AIM OF THE EXERCISE: A line below contains "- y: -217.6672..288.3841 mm", and a later one contains "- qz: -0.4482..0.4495". Repeat both, with every line between them, exactly.

(Stored records)
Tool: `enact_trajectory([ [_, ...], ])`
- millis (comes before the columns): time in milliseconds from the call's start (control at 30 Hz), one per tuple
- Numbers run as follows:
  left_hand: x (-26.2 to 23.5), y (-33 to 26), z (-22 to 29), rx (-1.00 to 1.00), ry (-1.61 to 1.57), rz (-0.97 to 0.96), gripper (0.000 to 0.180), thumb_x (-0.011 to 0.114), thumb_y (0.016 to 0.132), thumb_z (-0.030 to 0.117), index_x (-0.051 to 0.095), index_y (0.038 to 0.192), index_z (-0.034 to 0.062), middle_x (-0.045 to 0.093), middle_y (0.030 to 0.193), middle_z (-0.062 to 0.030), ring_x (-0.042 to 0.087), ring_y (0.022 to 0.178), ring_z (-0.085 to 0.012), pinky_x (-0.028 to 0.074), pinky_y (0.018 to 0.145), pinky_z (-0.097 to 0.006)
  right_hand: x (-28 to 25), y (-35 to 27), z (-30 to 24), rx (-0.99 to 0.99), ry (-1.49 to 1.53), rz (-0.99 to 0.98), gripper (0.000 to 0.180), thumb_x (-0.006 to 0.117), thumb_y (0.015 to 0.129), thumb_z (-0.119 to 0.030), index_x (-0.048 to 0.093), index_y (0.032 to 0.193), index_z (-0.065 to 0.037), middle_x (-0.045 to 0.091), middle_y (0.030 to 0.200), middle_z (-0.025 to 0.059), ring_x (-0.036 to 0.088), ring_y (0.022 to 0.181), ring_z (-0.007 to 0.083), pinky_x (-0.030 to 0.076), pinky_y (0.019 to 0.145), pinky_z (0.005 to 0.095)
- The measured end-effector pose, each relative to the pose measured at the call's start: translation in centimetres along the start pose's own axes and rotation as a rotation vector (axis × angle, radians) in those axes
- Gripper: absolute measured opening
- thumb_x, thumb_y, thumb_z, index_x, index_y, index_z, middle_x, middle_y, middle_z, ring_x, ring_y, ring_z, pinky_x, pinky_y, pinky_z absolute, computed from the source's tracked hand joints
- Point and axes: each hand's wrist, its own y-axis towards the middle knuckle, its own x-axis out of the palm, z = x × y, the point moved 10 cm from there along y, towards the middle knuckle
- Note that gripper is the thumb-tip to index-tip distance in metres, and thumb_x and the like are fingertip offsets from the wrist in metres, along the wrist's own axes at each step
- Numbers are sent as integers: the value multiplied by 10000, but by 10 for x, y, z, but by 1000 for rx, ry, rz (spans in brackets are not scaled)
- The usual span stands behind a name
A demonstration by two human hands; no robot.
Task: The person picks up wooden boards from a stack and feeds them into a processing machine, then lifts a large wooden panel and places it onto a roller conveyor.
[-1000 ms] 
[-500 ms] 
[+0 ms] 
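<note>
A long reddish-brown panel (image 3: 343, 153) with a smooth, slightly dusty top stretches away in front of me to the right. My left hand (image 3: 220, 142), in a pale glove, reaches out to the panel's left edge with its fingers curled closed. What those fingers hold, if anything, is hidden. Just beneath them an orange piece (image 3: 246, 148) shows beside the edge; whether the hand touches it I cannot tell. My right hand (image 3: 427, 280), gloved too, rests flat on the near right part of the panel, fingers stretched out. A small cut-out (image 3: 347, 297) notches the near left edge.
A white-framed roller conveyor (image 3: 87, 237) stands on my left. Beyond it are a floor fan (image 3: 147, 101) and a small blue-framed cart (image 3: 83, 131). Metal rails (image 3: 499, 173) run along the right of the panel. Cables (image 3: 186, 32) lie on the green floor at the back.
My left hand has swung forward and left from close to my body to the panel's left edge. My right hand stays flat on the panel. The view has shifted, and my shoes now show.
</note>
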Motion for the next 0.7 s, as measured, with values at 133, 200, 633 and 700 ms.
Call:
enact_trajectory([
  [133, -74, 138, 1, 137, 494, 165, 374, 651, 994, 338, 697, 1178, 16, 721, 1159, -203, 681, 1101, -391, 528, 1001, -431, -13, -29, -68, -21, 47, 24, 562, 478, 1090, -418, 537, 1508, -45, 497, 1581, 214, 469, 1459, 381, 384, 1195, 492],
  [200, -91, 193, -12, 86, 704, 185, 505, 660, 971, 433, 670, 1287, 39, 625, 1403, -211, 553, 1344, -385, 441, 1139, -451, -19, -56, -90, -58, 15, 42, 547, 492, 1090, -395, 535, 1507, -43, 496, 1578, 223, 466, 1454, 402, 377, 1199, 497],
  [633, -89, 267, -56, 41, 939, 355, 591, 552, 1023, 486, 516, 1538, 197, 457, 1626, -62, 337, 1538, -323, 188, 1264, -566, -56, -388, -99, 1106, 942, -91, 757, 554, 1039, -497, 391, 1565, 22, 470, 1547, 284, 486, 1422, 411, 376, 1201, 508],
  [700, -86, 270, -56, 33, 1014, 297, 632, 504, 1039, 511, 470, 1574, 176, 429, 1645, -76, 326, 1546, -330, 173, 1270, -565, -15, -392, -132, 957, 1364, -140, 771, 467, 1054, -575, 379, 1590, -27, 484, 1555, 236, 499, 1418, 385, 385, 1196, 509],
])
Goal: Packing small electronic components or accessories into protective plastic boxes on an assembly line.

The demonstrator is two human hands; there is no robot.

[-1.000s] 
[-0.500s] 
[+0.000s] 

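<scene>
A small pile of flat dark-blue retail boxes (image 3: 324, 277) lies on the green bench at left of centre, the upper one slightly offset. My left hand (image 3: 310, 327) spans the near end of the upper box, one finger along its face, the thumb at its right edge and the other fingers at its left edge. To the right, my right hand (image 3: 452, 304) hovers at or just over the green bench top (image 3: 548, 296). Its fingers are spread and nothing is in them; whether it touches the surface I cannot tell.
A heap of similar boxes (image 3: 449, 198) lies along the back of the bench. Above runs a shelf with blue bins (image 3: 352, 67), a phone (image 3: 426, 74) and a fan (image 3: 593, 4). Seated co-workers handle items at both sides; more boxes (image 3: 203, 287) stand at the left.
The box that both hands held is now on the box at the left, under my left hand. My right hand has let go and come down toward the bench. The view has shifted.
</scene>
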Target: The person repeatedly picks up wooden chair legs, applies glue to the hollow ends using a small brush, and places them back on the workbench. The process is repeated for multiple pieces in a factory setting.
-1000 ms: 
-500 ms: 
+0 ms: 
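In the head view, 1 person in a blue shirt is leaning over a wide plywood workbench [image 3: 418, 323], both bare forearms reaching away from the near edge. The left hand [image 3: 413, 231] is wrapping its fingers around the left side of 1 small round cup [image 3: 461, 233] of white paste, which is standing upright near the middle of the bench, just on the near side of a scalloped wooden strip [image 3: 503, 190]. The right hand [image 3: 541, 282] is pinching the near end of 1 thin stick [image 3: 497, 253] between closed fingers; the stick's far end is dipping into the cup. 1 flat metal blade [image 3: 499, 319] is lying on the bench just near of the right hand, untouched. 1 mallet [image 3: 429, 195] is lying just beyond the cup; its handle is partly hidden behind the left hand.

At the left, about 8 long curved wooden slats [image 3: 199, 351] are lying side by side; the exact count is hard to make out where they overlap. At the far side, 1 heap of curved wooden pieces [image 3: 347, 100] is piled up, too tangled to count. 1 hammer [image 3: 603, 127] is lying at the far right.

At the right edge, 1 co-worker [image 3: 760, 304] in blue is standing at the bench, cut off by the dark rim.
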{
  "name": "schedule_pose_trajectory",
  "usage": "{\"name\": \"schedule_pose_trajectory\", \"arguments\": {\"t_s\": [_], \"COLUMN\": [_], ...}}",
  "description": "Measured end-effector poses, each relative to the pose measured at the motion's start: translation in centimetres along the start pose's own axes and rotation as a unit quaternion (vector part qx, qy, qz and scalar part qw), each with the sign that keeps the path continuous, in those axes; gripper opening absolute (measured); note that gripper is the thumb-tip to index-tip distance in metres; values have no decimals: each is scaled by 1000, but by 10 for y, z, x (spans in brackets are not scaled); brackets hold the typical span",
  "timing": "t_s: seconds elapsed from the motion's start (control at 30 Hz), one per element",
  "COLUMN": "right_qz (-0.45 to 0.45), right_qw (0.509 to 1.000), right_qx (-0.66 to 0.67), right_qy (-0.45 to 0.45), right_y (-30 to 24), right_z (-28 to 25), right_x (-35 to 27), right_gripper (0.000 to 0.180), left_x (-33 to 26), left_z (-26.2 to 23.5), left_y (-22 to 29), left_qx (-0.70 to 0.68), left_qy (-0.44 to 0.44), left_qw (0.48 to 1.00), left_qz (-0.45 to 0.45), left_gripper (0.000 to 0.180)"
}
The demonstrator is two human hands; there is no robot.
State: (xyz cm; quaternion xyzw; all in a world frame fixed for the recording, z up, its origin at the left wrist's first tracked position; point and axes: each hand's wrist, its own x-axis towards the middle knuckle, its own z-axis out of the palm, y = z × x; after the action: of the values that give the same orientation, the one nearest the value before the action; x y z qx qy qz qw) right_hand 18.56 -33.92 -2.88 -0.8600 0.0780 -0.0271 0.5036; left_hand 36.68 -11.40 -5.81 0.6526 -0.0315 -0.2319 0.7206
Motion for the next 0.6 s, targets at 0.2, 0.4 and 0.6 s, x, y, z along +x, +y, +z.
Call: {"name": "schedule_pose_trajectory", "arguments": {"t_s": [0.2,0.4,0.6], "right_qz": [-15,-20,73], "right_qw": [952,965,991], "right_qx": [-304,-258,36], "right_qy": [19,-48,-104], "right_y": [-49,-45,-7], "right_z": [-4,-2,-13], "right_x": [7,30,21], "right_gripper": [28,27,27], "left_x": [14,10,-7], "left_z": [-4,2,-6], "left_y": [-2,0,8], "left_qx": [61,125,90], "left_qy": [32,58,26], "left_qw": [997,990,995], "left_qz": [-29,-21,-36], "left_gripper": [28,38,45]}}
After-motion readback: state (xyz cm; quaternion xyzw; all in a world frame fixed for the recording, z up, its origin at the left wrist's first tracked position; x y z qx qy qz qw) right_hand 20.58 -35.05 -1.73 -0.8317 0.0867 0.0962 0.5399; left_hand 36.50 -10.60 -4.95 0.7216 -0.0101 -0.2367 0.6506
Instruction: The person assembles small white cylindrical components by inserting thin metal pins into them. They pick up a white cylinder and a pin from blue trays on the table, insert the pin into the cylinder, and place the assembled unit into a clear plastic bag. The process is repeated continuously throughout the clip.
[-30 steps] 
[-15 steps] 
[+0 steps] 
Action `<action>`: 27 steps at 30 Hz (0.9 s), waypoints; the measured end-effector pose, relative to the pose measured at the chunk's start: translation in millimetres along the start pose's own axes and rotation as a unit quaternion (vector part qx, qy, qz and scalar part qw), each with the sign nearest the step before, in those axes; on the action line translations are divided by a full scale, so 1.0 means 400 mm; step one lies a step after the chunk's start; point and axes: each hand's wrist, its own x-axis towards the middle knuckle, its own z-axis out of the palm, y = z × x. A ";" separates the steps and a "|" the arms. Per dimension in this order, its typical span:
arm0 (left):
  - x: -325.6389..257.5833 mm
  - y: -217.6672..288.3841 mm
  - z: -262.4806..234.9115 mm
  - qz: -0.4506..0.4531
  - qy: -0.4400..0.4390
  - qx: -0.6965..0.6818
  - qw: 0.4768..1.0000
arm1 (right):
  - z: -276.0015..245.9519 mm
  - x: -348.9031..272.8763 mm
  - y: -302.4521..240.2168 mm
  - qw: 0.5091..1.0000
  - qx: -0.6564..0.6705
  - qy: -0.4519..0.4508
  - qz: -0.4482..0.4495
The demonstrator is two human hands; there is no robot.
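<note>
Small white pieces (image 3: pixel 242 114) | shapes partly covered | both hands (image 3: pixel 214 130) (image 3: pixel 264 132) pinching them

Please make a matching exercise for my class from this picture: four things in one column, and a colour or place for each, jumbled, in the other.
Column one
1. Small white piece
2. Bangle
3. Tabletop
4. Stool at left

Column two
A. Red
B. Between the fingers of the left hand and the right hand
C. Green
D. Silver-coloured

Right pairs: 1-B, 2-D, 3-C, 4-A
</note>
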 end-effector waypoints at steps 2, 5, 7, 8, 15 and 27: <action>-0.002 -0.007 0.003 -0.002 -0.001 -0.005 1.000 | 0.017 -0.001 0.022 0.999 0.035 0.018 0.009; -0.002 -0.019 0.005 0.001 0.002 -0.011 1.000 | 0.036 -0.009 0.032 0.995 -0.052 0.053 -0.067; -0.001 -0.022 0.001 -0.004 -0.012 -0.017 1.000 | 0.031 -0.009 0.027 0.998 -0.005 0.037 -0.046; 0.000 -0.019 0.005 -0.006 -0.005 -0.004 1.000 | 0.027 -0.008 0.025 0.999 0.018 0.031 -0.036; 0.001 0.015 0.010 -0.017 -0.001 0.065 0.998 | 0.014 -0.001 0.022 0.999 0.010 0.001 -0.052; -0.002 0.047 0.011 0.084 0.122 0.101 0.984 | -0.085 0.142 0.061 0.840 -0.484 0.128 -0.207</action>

ANSWER SPACE:
  - y: -217.6672..288.3841 mm
  - z: -262.4806..234.9115 mm
  - qz: -0.4506..0.4531
  - qy: -0.4400..0.4390
  - qx: -0.6965..0.6818
  - qw: 0.4768..1.0000
arm1 (right):
  - z: -276.0015..245.9519 mm
  - x: -348.9031..272.8763 mm
  - y: -302.4521..240.2168 mm
  - qw: 0.5091..1.0000
  - qx: -0.6564..0.6705
  - qy: -0.4519..0.4508
  - qz: -0.4482..0.4495

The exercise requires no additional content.